# Tongue Bite?



## RHNewfie (Mar 21, 2007)

What is this evil thing, what causes it, and how do you know you have it? Anything visible?

Thanks!


----------



## Kayak_Rat (Nov 28, 2005)

Depends on what you are smoking, blend wise. Prolly smoking too fast though.


----------



## JPH (Jun 30, 2006)

RHNewfie said:


> What is this evil thing, what causes it, and how do you know you have it? Anything visible?
> 
> Thanks!


What is this evil thing? *A ritual performed by south eastern Transylvanian vampires*
what causes it? *The need for blood and this group of vamps have evolved away from the more common neck bite*
how do you know you have it? *Pain and bleeding of the tongue *
Anything visible?* Yes, puncture holes are indicative of this type of bite*


----------



## Guest (Apr 20, 2007)

There is no question of what it is, once it finds you.:tg 

Heat
Steam
Body PH

all good causes.


----------



## Hoplophile (Feb 2, 2007)

Root said:


> There is no question of what it is, once it finds you.:tg
> 
> Heat
> Steam
> ...


What Root said is correct. Heat comes from smoking too fast, steam from overly wet tobacco(aromatics being particularly prone to this). You'll know it when it happens. If you want to know what it's like, try working the tip of your tongue over with some sandpaper.


----------



## Bruce (Dec 31, 1999)

Seems I experience it more with fresh tobaccos. This phenomena diminishes with age.
That being said, one of the main causes is smoking too fast and drawing too hard.
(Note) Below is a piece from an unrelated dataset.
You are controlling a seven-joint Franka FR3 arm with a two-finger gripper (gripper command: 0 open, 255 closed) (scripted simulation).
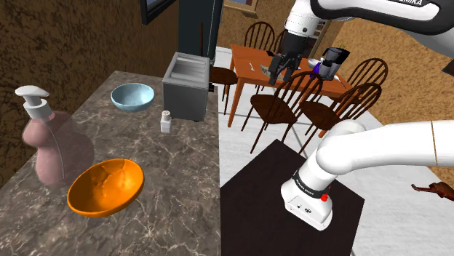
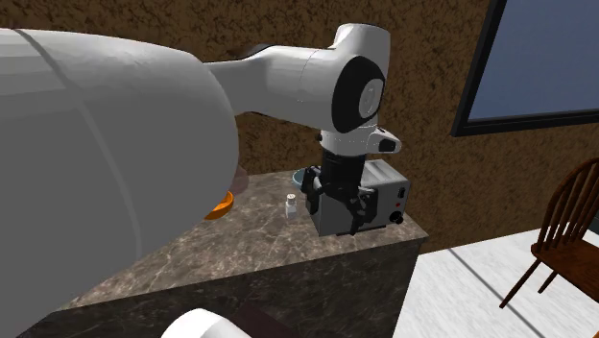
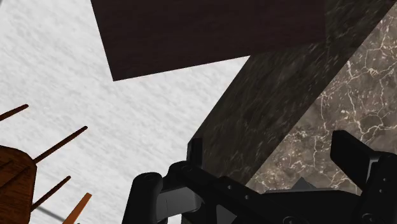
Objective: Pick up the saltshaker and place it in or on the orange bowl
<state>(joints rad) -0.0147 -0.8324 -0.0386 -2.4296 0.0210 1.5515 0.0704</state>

It's best to "sip" Virginias.


----------



## Mister Moo (Sep 8, 2005)

When I didn't smoke a pipe I never had it; 
then I had it; 
I didn't like it; 
I slowed my smoking pace considerably with most tobaks; and
now I don't have it again.

:bl


----------



## solafid3 (Jul 4, 2006)

Lol, if you try to feel the roof of your mouth, and it feels like sandpaper... Then you're a redne... I mean then you have tongue bite


----------



## Kayak_Rat (Nov 28, 2005)

solafid3 said:


> Lol, if you try to feel the roof of your mouth, and it feels like sandpaper... *Then you're a redne...*


Why I oughta.........watch it bud.


----------



## Mister Moo (Sep 8, 2005)

I used to feel a little bad for you K'rat, but I'm starting to think you bring it on yourself.

B'waveDave was probly right.


----------



## Kayak_Rat (Nov 28, 2005)

Mister Moo said:


> I used to feel a little bad for you K'rat, but I'm starting to think you bring it on yourself.
> 
> B'waveDave was probly right.


It's all about keeping people grinning, and giving Dave an excuse to PW more.


----------



## Mister Moo (Sep 8, 2005)

Kayak_Rat said:


> It's all about keeping people grinning, and giving Dave an excuse to PW more.


So what you're saying is, the pipe, the bib-overalls, to folksy advice, the banjo, the battered 1958 Ford pick-up with no hood - it's all part of.... "the plan?"

I feel like such a fool. Thanks for getting me and my tongue back on track, sir.

Please to forgive. I need to go reread some posts back in 2006, I guess.

Ha! As if Dave needs an excuse. This is all a ruse.


----------



## Kayak_Rat (Nov 28, 2005)

Mister Moo said:


> So what you're saying is, the pipe, the bib-overalls, to folksy advice, the banjo, the battered 1958 Ford pick-up with no hood - it's all part of.... "the plan?"
> 
> I feel like such a fool. Thanks for getting me and my tongue back on track, sir.
> 
> ...


Actually it is also to help josh feel at home. It took me months to get him off the farm to herf. Then I spent the whole time explaining why the lights didnt have have wics and why I clothed my feet.


----------



## RHNewfie (Mar 21, 2007)

What have I started


----------



## LeafHog (Feb 11, 2004)

Kayak_Rat said:


> Actually it is also to help josh feel at home. It took me months to get him off the farm to herf. Then I spent the whole time explaining why the lights didnt have have wics and why I clothed my feet.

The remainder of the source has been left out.